Note: none of the following is meant to minimize or excuse European/white depredations in any way.
Off the religion tack:
What the heck is 'a Native American word'? To which Native American language does it belong? This makes about as much sense as saying 'an Asian word' and far less sense than saying 'a European word.'
Further, beware anyone saying that the Native Americans were this way or that way. They were/are an extremely variable group of (more often than not unrelated and barely related) peoples.
I hate to burst your collective bubble, but Native Americans were/are just human beings, and just like human beings everywhere else, their histories comprise all sorts of barbarism. Depending upon the area, one might have found enemies being tortured and/or killed, cannibalism (e.g., in what is now Mexico), abductions, women being treated as chattel, old people being killed off - you name it. Slavery existed, but only in limited areas, as slavery is not a useful institution among nomadic peoples and/or those living at or barely above the subsistence level.
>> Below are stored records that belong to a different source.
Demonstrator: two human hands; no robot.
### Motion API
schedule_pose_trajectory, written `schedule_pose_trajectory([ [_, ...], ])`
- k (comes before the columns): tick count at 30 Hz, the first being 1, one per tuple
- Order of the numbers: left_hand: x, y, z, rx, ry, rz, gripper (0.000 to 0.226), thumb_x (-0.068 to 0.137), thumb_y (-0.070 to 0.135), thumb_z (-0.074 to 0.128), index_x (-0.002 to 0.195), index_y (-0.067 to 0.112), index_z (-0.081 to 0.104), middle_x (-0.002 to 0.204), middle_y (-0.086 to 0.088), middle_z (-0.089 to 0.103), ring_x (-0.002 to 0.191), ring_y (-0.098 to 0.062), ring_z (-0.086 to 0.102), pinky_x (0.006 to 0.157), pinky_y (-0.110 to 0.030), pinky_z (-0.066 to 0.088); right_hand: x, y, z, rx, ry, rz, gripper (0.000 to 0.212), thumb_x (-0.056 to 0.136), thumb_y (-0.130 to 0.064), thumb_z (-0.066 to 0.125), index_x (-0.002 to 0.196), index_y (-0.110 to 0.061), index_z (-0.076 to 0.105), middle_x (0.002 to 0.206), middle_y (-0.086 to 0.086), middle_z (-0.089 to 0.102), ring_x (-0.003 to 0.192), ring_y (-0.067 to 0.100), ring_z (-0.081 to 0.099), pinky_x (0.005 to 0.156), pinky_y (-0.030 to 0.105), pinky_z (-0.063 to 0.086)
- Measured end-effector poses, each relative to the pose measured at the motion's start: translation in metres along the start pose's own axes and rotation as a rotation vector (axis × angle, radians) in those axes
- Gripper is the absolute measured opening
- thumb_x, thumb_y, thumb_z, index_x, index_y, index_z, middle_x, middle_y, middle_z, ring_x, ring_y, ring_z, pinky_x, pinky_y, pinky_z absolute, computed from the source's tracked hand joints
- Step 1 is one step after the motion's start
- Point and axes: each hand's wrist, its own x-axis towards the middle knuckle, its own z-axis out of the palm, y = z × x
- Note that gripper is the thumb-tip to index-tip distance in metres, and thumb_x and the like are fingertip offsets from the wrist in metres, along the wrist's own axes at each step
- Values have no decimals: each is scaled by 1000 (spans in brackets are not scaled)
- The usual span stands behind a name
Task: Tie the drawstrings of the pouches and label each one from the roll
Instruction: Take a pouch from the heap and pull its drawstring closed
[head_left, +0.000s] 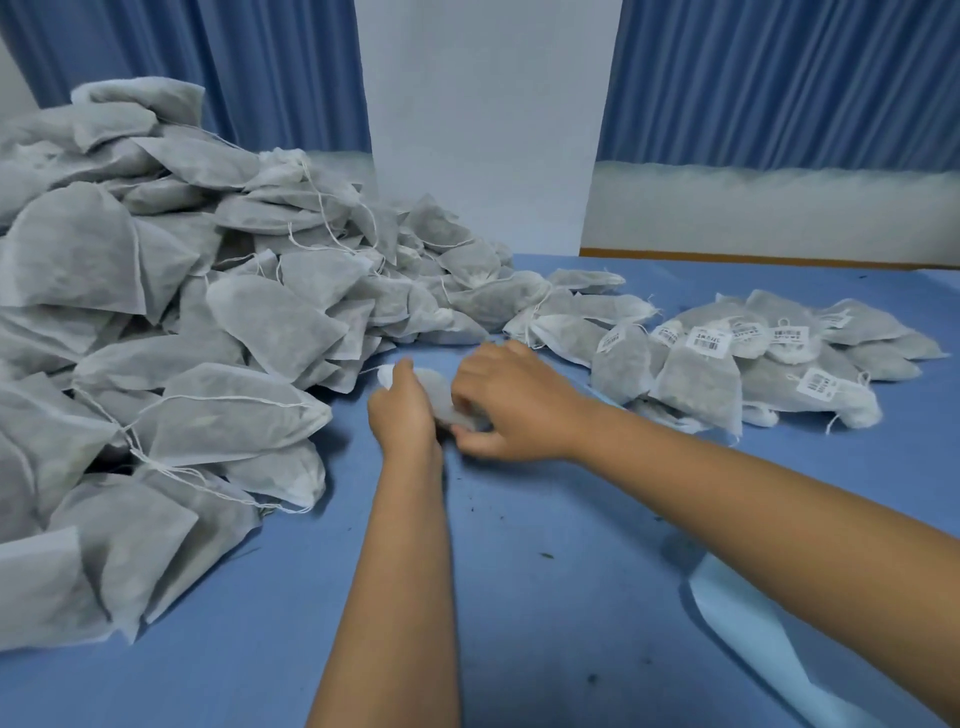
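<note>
One grey mesh pouch (437, 391) lies on the blue table (545, 571) between my hands. My left hand (402, 408) grips its left end, fingers curled over the white gathered top. My right hand (511, 397) covers the pouch's right side, thumb pinching its lower edge. Most of the pouch is hidden by both hands. A big heap of unlabelled pouches (171, 332) with loose white drawstrings fills the left. A smaller pile of tied pouches with barcode labels (748, 358) lies at the right.
A pale blue strip of label backing (748, 623) trails under my right forearm toward the lower right corner. Dark crumbs dot the table near the front. A white wall panel and blue curtains stand behind the table.
</note>
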Motion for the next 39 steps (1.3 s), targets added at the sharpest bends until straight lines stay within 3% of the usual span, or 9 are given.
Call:
schedule_pose_trajectory([
  [4,-9,7,5,256,-178,167,21,88,15,49,67,14,50,69,2,52,73,-21,48,65,-34,41,-28,19,-16,187,33,107,29,92,-45,56,82,-19,64,79,-7,57,81,12,46,80,32,36],
  [8,-31,11,13,403,-456,346,21,87,22,55,69,24,66,60,15,56,54,-1,50,50,-16,39,-41,43,-31,320,132,308,15,93,-21,58,102,-10,63,102,3,63,97,21,53,91,38,41],
  [12,-49,11,16,521,-644,444,22,89,18,58,73,26,72,62,17,57,55,2,48,49,-12,36,-55,56,-44,424,141,330,47,87,-7,62,132,-14,53,132,0,54,115,11,47,97,15,33],
  [15,-56,9,18,599,-681,463,19,89,17,56,79,18,72,61,15,56,54,0,46,48,-13,35,-65,57,-49,581,150,349,37,87,-3,63,121,-16,63,113,-5,66,99,0,55,77,4,36],
  [19,-61,5,20,637,-668,474,22,89,19,55,72,7,63,56,12,44,49,-3,38,43,-14,28,-80,61,-51,781,123,486,17,88,-6,63,93,-17,75,79,-3,72,74,5,61,64,15,47],
  [27,-66,1,23,666,-704,508,25,91,20,56,67,18,64,52,17,47,48,1,41,44,-10,31,-102,62,-49,886,62,509,25,85,-13,72,109,-19,68,108,-3,68,88,0,63,74,7,44],
  [33,-70,2,23,657,-796,487,30,78,42,55,76,14,65,70,10,58,66,-8,51,65,-23,39,-106,60,-49,940,118,502,9,86,-11,71,88,-2,71,82,-1,69,75,1,62,71,10,44],
  [35,-68,0,23,673,-790,537,24,81,53,64,93,35,72,89,18,70,86,4,61,75,-12,42,-109,60,-51,955,142,512,13,88,-12,70,87,1,69,83,9,69,74,6,60,70,13,46],
  [39,-72,-1,25,671,-849,664,32,89,25,69,111,48,69,105,20,69,104,8,59,90,-12,42,-114,59,-52,1032,132,574,11,90,-12,65,87,-1,66,93,24,67,76,15,55,65,21,44],
])
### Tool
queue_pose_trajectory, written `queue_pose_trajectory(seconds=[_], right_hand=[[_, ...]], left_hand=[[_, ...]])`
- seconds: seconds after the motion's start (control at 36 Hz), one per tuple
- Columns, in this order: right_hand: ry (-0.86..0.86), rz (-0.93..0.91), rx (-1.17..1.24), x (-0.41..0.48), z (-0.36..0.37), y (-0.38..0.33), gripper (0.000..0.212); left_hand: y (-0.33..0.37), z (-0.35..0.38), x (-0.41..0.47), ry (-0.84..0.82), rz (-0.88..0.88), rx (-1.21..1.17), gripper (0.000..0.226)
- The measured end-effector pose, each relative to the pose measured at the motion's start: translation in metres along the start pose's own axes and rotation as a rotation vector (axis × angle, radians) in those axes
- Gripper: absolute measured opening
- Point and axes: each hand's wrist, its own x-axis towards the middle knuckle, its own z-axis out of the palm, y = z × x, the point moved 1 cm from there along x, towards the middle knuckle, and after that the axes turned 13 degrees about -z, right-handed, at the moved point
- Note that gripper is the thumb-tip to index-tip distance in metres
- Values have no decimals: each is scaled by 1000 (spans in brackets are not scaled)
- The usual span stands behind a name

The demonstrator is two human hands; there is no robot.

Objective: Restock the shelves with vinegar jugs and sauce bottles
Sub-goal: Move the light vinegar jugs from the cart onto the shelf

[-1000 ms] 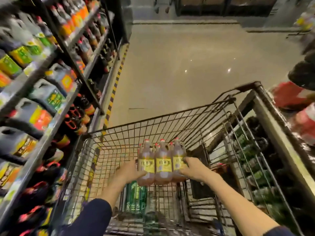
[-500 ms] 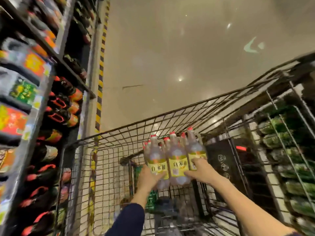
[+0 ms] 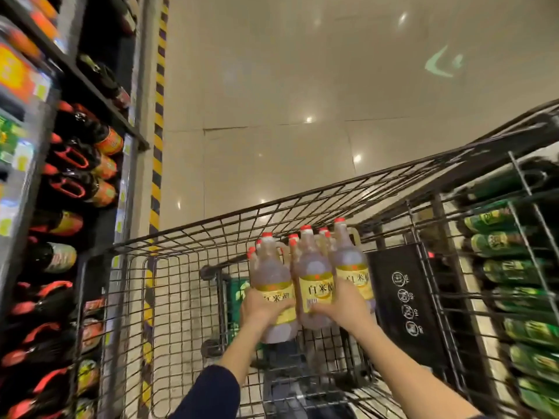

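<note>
A shrink-wrapped pack of vinegar jugs [image 3: 313, 267], pale liquid with red caps and yellow labels, is held up inside the wire shopping cart [image 3: 181, 237]. My left hand [image 3: 261, 309] grips the pack's left side and my right hand [image 3: 344, 306] grips its right side, fingers curled round the jugs. The pack hangs above the cart's floor. Dark sauce bottles [image 3: 75, 158] with red handles fill the shelves on the left.
Shelf edges with price tags [image 3: 124, 189] run close along the cart's left side. A yellow-black floor stripe [image 3: 158, 122] borders the shelving. Green bottles [image 3: 514, 267] lie on a rack to the right. A black panel [image 3: 402, 297] stands in the cart. Open tiled floor [image 3: 302, 86] lies ahead.
Both hands have raised the jug pack higher in the cart. The camera has tilted down and nearer, so the shelves and cart look larger.
</note>
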Motion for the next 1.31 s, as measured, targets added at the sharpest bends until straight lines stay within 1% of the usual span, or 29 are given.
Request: queue_pose_trajectory(seconds=[0.06,0.17,0.22,0.33,0.39,0.47,0.53,0.61,0.67,0.78,1.03,1.08,1.14,1.17,1.25,1.31], right_hand=[[35,34,-5,6,12,6,79],[118,141,28,-1,17,-16,83],[142,192,39,-1,21,-25,87],[200,289,28,5,33,-35,102],[236,348,0,10,37,-40,106],[253,415,-90,15,44,-46,112],[263,438,-151,18,49,-47,114],[288,442,-212,21,53,-45,109],[296,432,-211,21,54,-43,104],[309,413,-114,17,48,-42,93],[312,392,70,11,36,-36,93],[299,368,103,5,33,-35,85],[299,320,150,-4,25,-38,65],[305,279,195,-9,22,-40,58],[269,220,277,-22,16,-40,58],[234,172,322,-27,15,-38,58]], left_hand=[[-6,-5,0,-14,14,-8,89],[-15,-18,-6,-27,45,-31,71],[-20,-26,-10,-16,61,-29,69],[-30,-37,-14,5,61,-66,73],[-36,-41,-13,-11,42,-80,79],[-44,-44,-11,-38,17,-133,102],[-49,-47,-9,-57,0,-180,110],[-55,-50,-6,-77,-17,-205,108],[-59,-52,-4,-74,-20,-201,107],[-63,-58,-5,-75,-29,-213,102],[-65,-68,-16,-67,-37,-232,97],[-63,-72,-25,-52,-23,-243,96],[-62,-74,-35,-48,-14,-265,87],[-61,-76,-41,-45,-12,-277,83],[-64,-80,-55,-23,14,-300,88],[-67,-82,-63,-11,48,-312,81]])
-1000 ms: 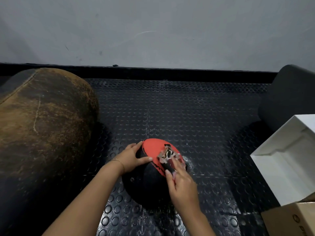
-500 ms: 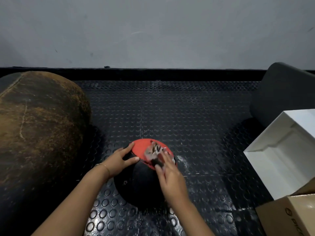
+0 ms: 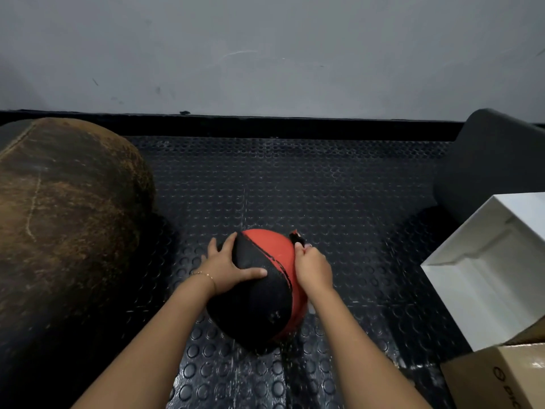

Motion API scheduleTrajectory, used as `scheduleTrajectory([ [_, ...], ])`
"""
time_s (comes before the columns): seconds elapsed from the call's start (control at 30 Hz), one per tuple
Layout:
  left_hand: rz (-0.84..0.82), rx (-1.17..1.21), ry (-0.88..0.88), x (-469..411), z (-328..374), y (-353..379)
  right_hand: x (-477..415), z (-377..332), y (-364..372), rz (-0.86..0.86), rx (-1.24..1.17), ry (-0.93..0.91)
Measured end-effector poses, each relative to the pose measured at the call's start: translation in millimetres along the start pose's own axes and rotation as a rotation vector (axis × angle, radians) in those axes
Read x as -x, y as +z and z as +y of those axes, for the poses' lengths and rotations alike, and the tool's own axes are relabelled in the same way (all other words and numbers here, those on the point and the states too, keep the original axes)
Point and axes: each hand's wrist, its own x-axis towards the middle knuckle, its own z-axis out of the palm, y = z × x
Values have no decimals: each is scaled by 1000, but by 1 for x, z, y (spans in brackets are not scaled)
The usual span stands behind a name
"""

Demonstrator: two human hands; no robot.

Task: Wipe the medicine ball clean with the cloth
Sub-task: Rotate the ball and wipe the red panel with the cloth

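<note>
Medicine ball (image 3: 256,305) lies red half rightward, right hand (image 3: 314,267) pinching cloth (image 3: 296,238) there.

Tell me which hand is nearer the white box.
Right. The right hand, gripping the cloth, is on the ball's right side, toward the box; the left hand rests on the ball's left side, farther off.

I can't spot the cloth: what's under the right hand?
The right hand rests on the red side of the medicine ball; a dark scrap of cloth peeks beyond its fingertips. The rest is covered.
</note>
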Motion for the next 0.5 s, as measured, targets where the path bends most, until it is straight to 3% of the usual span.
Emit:
scheduleTrajectory([
  [0.33,-95,-350,28,-17,55,15,41,63,5,134,-411,80],
  [0.4,-56,-358,58,-11,52,17,35,61,0,125,-479,110],
  [0.5,-33,-243,93,-6,37,16,28,55,-2,111,-384,105],
])
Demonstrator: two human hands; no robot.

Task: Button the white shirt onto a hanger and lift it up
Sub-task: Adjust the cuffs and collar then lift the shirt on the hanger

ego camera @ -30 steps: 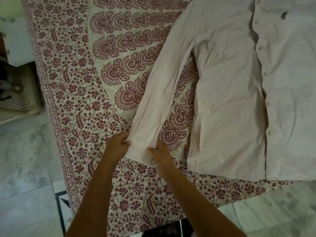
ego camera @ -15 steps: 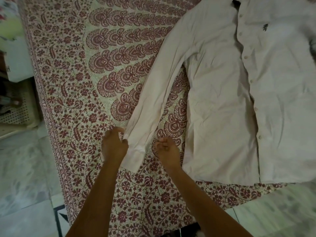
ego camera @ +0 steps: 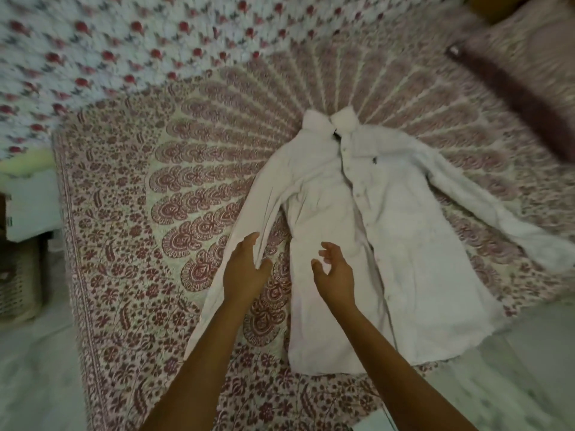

Slavery and taking over land from indigenous populations, (then killing, driving off and/or absorbing those populations) were not inventions of the white man. They existed in a wide range of places before any white man even knew those places existed. (Dispossession followed by an unknown level of absorption may have been the fate of the Neanderthals. I am only one of many who were endowed with an archaic form of molar that was found among the Neanderthals, and there are other markers that appear sporadically in modern populations.)
Personally, I find it abhorrent to take an entire 'racial stock' and treat them as somehow different than other peoples. It is just another form of dehumanization.
Think about statements like, "I would almost certainly take the word of a ___ over that of a ___," or "The mere fact that a ___ would make such a charge against a ___ is tantamount to proof of its veracity." Fill in your favorite pairs of races, ethnicities, religions, or nationalities, or use sexes, and you will readily see the dangers of setting one group apart from the rest of humanity.
I think some people here may have been overdosing on Rousseau.
I've just clicked on the link to the violent "kill the infidels" video games, and I've noted that under your country's classification system, they're earmarked M for mature (!!!) audiences! What's so mature about blowing up people for Christ's sake (and I invoke him in the proper sense of the word!).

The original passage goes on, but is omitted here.